## [Exercise directions]
Identify each line below that contains the word "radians", and copy it out.

## [Given material]
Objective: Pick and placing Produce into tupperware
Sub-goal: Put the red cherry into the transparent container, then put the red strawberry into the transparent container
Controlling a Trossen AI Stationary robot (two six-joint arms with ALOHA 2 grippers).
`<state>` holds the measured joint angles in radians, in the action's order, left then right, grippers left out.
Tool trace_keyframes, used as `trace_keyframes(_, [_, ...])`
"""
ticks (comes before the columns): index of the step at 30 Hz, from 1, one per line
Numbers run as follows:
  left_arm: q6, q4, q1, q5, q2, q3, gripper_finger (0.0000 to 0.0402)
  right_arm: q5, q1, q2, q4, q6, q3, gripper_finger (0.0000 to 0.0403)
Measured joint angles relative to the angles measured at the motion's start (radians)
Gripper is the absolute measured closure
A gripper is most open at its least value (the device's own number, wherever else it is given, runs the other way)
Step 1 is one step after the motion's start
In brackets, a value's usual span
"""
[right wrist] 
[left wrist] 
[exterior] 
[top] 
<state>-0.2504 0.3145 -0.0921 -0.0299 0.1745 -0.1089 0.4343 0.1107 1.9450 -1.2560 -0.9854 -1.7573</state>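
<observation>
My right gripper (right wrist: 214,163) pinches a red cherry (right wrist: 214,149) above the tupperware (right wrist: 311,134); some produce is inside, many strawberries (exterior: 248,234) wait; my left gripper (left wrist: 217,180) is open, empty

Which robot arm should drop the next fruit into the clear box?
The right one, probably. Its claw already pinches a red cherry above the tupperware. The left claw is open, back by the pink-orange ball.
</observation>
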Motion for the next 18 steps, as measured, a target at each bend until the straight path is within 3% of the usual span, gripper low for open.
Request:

## [Response box]
`<state>` holds the measured joint angles in radians, in the action's order, left then right, grippers left out.
Measured joint angles relative to the angles measured at the motion's start (radians)

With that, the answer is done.